■ **What you have to do**: In full and without alteration, write out the data below.

■ **Exercise data**:
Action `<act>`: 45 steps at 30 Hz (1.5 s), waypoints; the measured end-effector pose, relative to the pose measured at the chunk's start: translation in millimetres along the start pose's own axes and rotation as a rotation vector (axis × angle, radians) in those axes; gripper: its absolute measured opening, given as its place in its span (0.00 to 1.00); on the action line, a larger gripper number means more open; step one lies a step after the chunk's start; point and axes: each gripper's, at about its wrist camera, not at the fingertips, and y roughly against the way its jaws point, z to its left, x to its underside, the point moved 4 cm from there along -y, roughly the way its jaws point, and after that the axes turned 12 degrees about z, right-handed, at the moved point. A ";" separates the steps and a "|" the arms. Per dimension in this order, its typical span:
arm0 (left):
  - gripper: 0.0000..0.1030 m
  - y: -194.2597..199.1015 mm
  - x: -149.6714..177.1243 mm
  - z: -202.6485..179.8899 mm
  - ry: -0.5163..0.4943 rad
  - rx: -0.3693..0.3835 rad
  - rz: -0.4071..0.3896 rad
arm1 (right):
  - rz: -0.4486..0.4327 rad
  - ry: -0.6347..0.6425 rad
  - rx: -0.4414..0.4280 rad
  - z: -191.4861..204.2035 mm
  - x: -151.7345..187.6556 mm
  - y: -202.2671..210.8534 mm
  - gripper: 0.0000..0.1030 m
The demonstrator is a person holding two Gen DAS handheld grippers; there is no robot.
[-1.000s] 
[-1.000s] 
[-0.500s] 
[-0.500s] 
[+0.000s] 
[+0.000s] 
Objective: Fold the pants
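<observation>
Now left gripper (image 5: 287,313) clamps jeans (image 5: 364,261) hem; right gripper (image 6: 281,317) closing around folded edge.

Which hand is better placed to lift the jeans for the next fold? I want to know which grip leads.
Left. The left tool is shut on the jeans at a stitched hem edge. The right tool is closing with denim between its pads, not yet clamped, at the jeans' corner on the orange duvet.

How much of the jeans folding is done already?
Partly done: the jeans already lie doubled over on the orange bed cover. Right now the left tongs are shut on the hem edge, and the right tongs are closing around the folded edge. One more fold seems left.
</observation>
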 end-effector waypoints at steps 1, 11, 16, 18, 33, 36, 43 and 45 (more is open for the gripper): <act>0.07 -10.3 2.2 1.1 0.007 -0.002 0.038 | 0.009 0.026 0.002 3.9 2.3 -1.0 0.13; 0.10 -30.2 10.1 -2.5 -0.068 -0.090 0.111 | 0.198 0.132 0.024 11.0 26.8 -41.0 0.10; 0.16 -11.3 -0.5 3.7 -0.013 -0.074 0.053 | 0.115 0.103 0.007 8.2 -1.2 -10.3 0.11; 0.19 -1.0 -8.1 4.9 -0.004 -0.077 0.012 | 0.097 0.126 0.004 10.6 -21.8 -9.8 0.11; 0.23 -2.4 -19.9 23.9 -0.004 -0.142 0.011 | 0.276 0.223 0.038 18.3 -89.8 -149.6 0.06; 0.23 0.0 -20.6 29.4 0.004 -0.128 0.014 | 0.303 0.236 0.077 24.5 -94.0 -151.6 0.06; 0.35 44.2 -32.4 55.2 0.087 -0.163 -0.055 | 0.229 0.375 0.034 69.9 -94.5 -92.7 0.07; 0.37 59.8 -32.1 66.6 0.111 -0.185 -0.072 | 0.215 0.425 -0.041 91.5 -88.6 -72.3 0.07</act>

■ **Problem solution**:
Action `<act>`: 45 steps at 30 Hz (1.5 s), waypoints; the measured end-effector pose, relative to the pose measured at the chunk's start: translation in millimetres along the start pose's own axes and rotation as a rotation vector (axis × angle, radians) in those axes; gripper: its absolute measured opening, given as its place in its span (0.00 to 1.00); on the action line, a larger gripper number means more open; step one lies a step after the chunk's start; point and axes: each gripper's, at about its wrist camera, not at the fingertips, and y roughly against the way its jaws point, z to its left, x to its underside, the point moved 4 cm from there along -y, roughly the way its jaws point, and after that the axes turned 12 degrees about z, right-handed, at the moved point. A ";" separates the steps and a "|" the arms. Per dimension in this order, its typical span:
arm0 (left):
  - gripper: 0.0000..0.1030 m
  - y: -194.2597..199.1015 mm
  - x: -149.6714..177.1243 mm
  - z: -202.6485..179.8899 mm
  - ry: -0.5163..0.4943 rad
  - rx: -0.3693..0.3835 rad
  - rz: -0.4071..0.3896 rad
arm1 (right):
  - rz: -0.4486..0.4327 rad
  - ry: -0.6347..0.6425 rad
  - rx: -0.4414..0.4280 rad
  - z: -191.4861..204.2035 mm
  - x: -151.7345..187.6556 mm
  - y: -202.2671..210.8534 mm
  - gripper: 0.0000..0.1030 m
The demonstrator is a person holding two Gen DAS handheld grippers; there is no robot.
[-1.000s] 
[-1.000s] 
[-0.500s] 
[-0.500s] 
[+0.000s] 
[+0.000s] 
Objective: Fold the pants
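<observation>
Now left gripper (image 5: 287,313) clamps jeans (image 5: 364,261) hem; right gripper (image 6: 281,317) closing around folded edge.

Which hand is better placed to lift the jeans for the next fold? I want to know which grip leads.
Left. The left tool is shut on the jeans at a stitched hem edge. The right tool is closing with denim between its pads, not yet clamped, at the jeans' corner on the orange duvet.

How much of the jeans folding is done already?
Partly done: the jeans already lie doubled over on the orange bed cover. Right now the left tongs are shut on the hem edge, and the right tongs are closing around the folded edge. One more fold seems left.
</observation>
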 end-effector waypoints at steps 1, 11, 16, 18, 33, 36, 43 and 45 (more is open for the gripper): <act>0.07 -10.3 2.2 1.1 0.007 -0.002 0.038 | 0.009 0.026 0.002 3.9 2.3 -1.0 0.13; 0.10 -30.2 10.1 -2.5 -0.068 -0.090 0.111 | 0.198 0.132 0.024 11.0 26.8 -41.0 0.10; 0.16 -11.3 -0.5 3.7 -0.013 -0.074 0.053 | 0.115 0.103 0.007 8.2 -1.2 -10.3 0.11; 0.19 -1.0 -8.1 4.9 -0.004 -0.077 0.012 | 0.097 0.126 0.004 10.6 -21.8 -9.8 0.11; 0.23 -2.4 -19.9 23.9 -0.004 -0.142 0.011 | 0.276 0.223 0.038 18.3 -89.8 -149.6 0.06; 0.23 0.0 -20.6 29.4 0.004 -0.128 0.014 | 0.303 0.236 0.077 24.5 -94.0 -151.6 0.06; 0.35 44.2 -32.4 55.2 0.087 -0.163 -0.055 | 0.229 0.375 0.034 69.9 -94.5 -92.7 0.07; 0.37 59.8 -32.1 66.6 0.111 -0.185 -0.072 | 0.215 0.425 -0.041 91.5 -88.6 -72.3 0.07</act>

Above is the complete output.